The school at which Quinlan taught closed down and, pursuing her interest in collections, textiles and costume conservation, in 1994 she volunteered at the National Gallery of Victoria under curator Robyn Healy, then successfully applied for a position there as a curator, and undertook the cataloguing of the Thomas Harrison Hat Collection.

Quinlan then moved to Bendigo Art Gallery in 1996 on a twelve-month contract, wanting to expand her expertise in working with more diverse collections. She stayed a further three years, curating exhibitions of painting, print-making and other media from the collection, and with loaned works, and lent its holdings to other institutions, and through the research required, developed her knowledge of late nineteenth and early twentieth century artists; in particular women artists and their movement from Australia to Paris, and Australia to London.

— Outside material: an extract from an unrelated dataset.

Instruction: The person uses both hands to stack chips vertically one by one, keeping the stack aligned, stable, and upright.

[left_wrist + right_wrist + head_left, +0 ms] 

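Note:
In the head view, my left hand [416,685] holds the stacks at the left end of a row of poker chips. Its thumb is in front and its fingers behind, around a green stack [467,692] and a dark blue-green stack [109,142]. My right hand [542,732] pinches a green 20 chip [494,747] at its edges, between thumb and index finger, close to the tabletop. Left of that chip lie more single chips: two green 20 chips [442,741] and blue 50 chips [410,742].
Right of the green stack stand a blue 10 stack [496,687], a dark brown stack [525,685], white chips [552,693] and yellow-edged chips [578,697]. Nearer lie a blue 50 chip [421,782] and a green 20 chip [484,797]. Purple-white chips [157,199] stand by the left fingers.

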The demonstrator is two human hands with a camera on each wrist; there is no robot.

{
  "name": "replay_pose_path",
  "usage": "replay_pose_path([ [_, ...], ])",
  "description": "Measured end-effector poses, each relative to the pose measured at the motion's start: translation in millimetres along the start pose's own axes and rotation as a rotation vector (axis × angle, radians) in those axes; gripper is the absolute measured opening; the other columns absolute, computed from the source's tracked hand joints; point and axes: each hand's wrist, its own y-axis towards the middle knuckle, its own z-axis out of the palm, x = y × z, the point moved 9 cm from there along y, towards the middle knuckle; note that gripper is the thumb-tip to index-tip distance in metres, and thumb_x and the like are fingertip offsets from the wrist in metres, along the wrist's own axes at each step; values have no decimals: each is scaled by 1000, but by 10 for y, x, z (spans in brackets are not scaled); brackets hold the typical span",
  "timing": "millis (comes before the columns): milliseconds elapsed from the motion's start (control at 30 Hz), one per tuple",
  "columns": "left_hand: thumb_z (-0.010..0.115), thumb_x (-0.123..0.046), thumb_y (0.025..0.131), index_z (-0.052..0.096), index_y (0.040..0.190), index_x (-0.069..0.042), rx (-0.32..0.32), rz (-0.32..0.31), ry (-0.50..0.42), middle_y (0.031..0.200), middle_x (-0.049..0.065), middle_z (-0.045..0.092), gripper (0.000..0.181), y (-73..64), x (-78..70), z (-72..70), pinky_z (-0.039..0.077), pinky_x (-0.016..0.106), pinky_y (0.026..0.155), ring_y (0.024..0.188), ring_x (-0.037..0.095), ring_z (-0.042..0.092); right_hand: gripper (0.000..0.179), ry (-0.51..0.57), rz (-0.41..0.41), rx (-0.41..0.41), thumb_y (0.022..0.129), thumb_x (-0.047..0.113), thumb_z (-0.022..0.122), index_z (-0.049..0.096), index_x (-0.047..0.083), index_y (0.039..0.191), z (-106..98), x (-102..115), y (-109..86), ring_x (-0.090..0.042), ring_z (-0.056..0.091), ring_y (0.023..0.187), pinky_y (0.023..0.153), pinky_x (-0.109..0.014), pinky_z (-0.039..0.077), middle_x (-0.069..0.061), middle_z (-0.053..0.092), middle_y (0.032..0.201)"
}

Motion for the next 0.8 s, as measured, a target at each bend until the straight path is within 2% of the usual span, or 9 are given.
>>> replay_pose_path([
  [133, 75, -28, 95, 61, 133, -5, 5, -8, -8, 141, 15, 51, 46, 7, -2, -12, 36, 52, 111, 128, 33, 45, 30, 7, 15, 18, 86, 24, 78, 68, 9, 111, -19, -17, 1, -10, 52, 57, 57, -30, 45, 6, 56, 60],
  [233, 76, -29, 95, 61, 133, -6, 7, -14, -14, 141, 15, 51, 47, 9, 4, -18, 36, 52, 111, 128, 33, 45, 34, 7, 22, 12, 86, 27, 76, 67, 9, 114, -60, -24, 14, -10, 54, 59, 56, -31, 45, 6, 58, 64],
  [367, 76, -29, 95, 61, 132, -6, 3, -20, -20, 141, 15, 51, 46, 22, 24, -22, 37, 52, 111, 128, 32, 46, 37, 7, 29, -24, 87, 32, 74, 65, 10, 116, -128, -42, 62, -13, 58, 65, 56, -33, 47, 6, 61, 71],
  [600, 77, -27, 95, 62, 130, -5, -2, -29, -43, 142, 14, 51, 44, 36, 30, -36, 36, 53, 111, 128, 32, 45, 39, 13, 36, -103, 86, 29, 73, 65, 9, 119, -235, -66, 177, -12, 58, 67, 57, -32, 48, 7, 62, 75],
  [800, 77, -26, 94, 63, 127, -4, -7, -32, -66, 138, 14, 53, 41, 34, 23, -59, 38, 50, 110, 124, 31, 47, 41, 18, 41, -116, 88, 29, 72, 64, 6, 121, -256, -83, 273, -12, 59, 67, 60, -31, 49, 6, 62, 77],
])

== Director, Bendigo Art Gallery 2000–2018 ==

Quinlan was promoted to director at Bendigo Art Gallery in 2000 when residing in Castlemaine and pregnant with the first of her two children. During her tenure at Bendigo, Quinlan identified fashion as being a distinct attraction for visitors to a regional city, and worked with international institutions to bring large exhibitions of couture to Bendigo. The strategy encouraged cultural tourism, with visitor numbers to individual shows often exceeding 150,000, with advantage to the regional economy, so successful that Lawrenson and O'Reilly consider these as instances of the 'blockbuster' imperative amongst Australian public galleries:Bendigo Art Gallery is a perfect example of this. In a city of some 112,000 people located a two-hour drive from Melbourne, the historic art gallery has sought out new ways to develop its brand under the leadership of Karen Quinlan

Quinlan travelled to the Victoria and Albert Museum's exhibition The Golden Age of Couture, focused on Paris and London fashion trends, and secured the loan of the show to Bendigo. In accounting for its attracting 75,000 visitors, Quinlan is quoted as saying she “educated the public” to visit regional Bendigo by “finding something that they want to see, making a day or weekend of it and building the regional economy as well as developing a perception that the art museum contributes to making Bendigo liveable for people seeking to relocate.": ...it proved that you could bring people to a regional centre...My photography exhibition, Sir Cecil Beaton Portraits – The World's Most Photographed ...from the National Portrait Gallery brought in about 11,000 or 12,000 people. So that's what photography can do. But fashion seemed to do much more and it brought in many more women. And our demographic is so much about women; I'm not quite sure why.Fashion-oriented exhibitions Quinlan curated at Bendigo included:

- 2009: The Golden Age of Couture: Paris and London 1947–1957, from the V&A
- 2011: The White Wedding Dress: 200 Years of Wedding Fashion
- 2012: Grace Kelly: Style Icon
- 2014: Genius and Ambition: The Royal Academy of Arts, London 1768–1918, with works by Australian artists trained and associated with the RA: Nicholas Chevalier, Tom Roberts, John Longstaff, Rupert Bunny, Arthur Streeton, E Phillips Fox, Margaret Preston, Agnes Goodsir and William Dobell
- 2014: Undressed: 350 years of fashion in underwear, in association with the V&A
- 2014 The Body Beautiful in Ancient Greece, in collaboration with the British Museum
- 2016: Bendigo Art Gallery and Twentieth Century Fox presents Marilyn Monroe (attracted attendance of 142,000)
- 2019: Tudors to Windsors, British Royal family portraits from the National Portrait Gallery, London
During her tenure Quinlan successfully bid for funding for major redevelopments of the Bendigo Art Gallery in 2001, and for major works completed in 2014 she had secured $8.5m. In 2015 Bendigo Art Gallery hosted the Fifth National Public Galleries Summit, in which Karen Quinlan called for a national body to support and advocate for public art galleries.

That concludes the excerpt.